Another factor is matching when energy is generated to when it’s consumed. Power generated under power purchase agreements may be sent to the grid but not be used by the intended recipient when they actually need energy. Load-matching takes place when a company not only procures the output of carbon-free energy sources but tracks its consumption using sophisticated software tools like Cleartrace’s platform, to make them align as closely as possible.
Cleartrace’s initial set of customers is already using the platform to load-match renewable energy procurement and consumption in both single buildings like One Manhattan West in New York City’s Hudson Yards and large distributed real estate portfolios (e.g. more than 1500 properties in JPMorgan Chase’s footprint).
Which markets in the U.S. show better performance from a carbon emissions reduction standpoint? What pushes them forward?
Payton: Texas, California and New York are the states with the cleanest energy capacity in development. This is in large part due to state policies and incentives to promote renewable energy development.
Some companies updated their goals to run their entire business on clean energy 24/7 by a certain year. Why should this corporate performance threshold become the norm for a company’s ESG strategy?

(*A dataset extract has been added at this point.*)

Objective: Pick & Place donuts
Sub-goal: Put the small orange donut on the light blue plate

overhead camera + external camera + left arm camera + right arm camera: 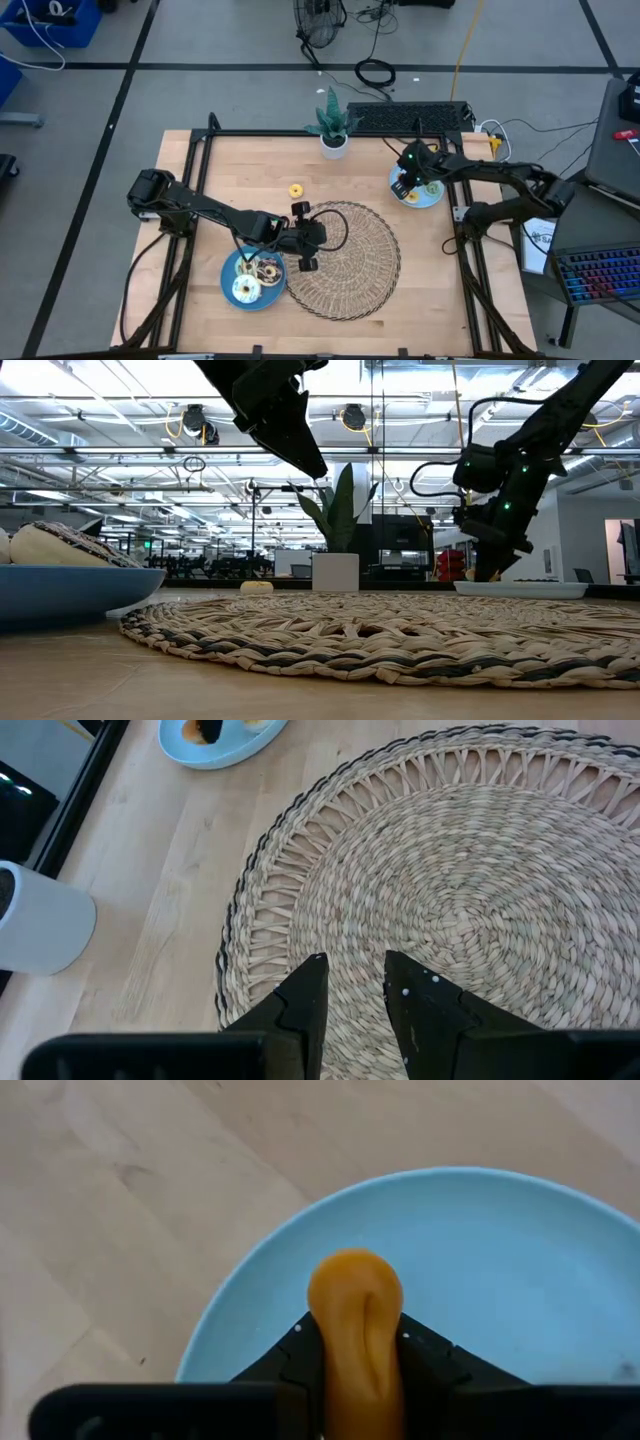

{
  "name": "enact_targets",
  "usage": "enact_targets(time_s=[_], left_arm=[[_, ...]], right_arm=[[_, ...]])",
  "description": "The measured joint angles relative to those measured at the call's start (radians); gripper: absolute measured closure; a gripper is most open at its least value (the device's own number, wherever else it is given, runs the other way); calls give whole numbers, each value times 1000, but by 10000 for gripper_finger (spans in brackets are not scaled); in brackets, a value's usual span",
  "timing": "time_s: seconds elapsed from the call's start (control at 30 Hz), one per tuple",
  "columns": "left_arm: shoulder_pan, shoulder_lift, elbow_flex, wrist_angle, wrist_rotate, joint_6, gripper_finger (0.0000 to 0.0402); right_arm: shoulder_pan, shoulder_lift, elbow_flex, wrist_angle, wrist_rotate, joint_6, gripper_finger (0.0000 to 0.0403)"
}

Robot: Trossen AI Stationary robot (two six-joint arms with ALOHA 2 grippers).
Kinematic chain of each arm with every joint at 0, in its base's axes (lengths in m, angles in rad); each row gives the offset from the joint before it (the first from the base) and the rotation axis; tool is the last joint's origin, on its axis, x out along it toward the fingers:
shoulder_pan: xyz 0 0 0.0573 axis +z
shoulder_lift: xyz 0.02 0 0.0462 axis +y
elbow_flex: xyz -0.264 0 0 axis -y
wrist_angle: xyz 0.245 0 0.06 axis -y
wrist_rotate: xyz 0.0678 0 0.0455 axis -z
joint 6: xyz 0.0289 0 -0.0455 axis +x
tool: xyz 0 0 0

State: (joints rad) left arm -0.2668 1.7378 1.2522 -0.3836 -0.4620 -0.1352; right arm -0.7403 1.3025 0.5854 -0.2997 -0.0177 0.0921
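Right gripper [362, 1380]: your fingers are pinched narrow on an orange donut [357, 1330], squeezed into an upright oval between them. It hangs over the light blue plate [520, 1250] at the table's far right; you cannot tell whether the donut touches the plate. In the high view that plate [432, 197] also carries a greenish piece, too small to make out.

Left gripper [350, 985]: your fingers stand a narrow gap apart with nothing between them, poised over the near-left edge of the woven wicker mat [480, 880]. In the high view this gripper [305, 252] sits between the mat [345, 260] and the darker blue plate [232, 275].

Donuts, remaining stock:
- Darker blue plate, front left: several donuts heaped together, among them a white-iced donut [246, 290] at the near side and a brown-and-white sprinkled donut [267, 270] beside it. In the low view the heap shows at the left edge above the plate rim [70, 585].
- Loose item: one yellow donut [296, 190] lying flat on the bare wood, beyond the mat and well apart from both plates.

Other fixtures: a potted plant [333, 130] in a white pot at the far middle edge of the wooden table [200, 320]; the same white pot [40, 920] shows in your left wrist view.
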Motion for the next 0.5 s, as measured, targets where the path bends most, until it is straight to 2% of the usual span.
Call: enact_targets(time_s=[0.17,0.33,0.5], left_arm=[[0,0,0,4,0,0,295],[0,0,0,45,0,0,295],[0,0,0,117,0,0,295]], right_arm=[[0,1,0,4,85,-50,298],[0,-33,0,5,169,-62,231],[2,-68,0,-10,173,-62,175]])
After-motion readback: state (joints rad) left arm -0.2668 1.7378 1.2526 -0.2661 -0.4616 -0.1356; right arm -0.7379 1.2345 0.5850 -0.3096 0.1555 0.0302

Payton: At the moment, 24/7 carbon-free energy is seen as a bold goal—with the likes of Google, Microsoft, Iron Mountain and others leading the charge—but we see it as one that more and more companies will be working towards to ensure they are minimizing their carbon emissions and, by extension, their liabilities.
Electricity is our most perishable commodity, produced and used within seconds. Annual or even monthly energy data can’t tell you if the energy you’re using is being supplied in the same moment with clean energy you’re procuring. Only through load-matching can companies be sure of their decarbonization impacts. But moving from early goals to this kind of strategy is a journey and one we’re helping companies accelerate with the power of data.